WHAT IS EXPECTED
A faithful copy is required: retype the records from their first line through the line with "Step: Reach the", and omit the pictures.

RECORDS SHOWN
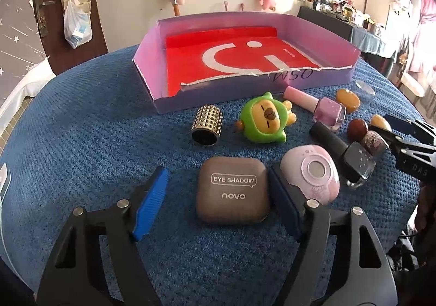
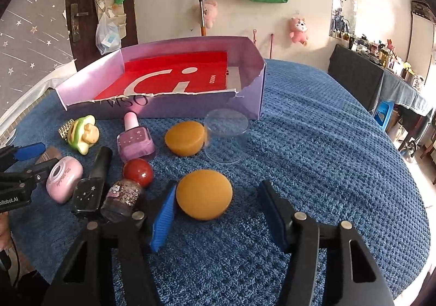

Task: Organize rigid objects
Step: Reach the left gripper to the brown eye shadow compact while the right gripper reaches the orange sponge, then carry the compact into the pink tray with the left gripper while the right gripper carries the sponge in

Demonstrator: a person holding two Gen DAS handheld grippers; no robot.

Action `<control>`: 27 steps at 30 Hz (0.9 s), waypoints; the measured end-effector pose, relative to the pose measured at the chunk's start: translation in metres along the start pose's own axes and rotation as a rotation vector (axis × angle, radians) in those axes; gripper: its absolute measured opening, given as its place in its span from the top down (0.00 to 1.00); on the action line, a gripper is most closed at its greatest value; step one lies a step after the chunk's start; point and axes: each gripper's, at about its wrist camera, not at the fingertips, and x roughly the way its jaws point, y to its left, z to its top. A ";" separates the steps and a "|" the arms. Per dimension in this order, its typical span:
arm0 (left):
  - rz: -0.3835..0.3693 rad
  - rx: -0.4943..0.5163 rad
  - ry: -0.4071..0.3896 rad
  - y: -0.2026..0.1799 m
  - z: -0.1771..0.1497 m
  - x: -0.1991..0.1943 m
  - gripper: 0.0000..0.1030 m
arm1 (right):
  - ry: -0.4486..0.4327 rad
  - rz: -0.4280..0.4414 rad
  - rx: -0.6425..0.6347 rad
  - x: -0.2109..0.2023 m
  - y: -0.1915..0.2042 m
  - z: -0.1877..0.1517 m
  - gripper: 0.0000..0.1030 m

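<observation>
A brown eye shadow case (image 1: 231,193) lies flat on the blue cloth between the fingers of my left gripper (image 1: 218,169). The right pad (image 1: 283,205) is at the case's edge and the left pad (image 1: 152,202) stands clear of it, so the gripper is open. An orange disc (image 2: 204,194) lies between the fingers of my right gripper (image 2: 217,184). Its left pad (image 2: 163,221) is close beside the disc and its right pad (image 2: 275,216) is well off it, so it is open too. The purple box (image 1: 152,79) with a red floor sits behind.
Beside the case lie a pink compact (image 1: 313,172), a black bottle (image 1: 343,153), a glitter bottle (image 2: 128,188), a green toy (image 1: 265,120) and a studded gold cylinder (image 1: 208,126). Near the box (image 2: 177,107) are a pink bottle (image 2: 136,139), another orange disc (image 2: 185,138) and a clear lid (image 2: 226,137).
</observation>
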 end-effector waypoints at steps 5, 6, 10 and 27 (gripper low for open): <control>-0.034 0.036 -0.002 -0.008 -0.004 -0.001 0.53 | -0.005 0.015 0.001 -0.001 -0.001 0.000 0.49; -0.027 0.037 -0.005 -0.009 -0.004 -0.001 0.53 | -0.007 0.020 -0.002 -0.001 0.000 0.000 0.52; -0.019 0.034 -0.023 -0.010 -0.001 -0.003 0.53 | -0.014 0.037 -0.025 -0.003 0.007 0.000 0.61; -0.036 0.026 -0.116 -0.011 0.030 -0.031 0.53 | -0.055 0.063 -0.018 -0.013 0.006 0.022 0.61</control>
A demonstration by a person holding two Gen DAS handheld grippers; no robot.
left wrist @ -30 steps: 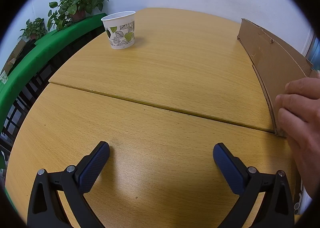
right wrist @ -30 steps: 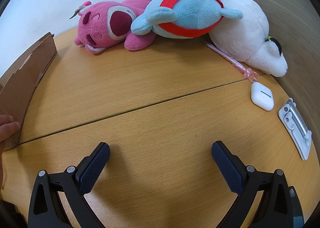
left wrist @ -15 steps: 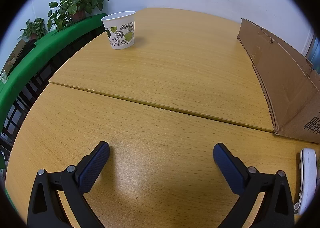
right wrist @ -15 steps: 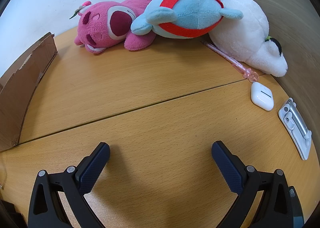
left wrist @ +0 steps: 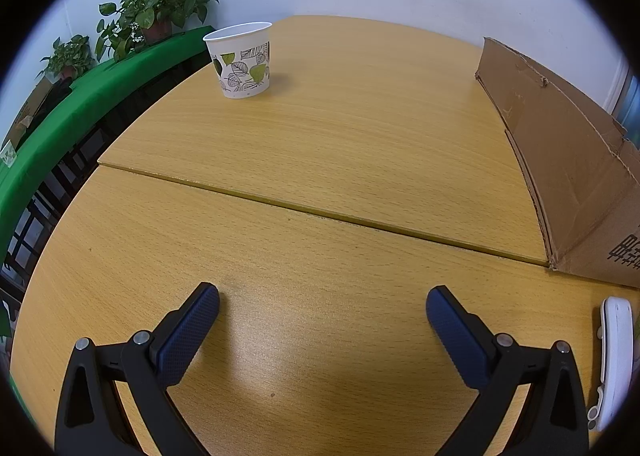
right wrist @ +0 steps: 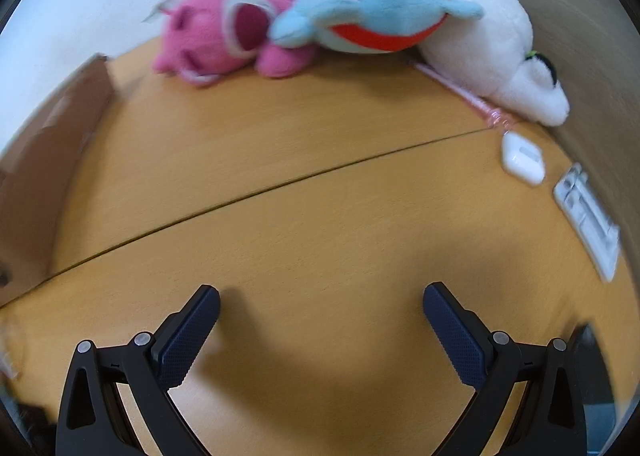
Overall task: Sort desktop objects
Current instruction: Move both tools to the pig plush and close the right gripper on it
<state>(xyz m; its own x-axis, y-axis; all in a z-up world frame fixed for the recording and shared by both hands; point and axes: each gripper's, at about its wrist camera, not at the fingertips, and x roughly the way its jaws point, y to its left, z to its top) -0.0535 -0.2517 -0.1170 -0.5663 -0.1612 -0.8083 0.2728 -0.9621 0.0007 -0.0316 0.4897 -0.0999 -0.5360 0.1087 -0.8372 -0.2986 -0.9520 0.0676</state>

SOLUTION FOR THIS PROBLEM
Task: Organize rigid objects
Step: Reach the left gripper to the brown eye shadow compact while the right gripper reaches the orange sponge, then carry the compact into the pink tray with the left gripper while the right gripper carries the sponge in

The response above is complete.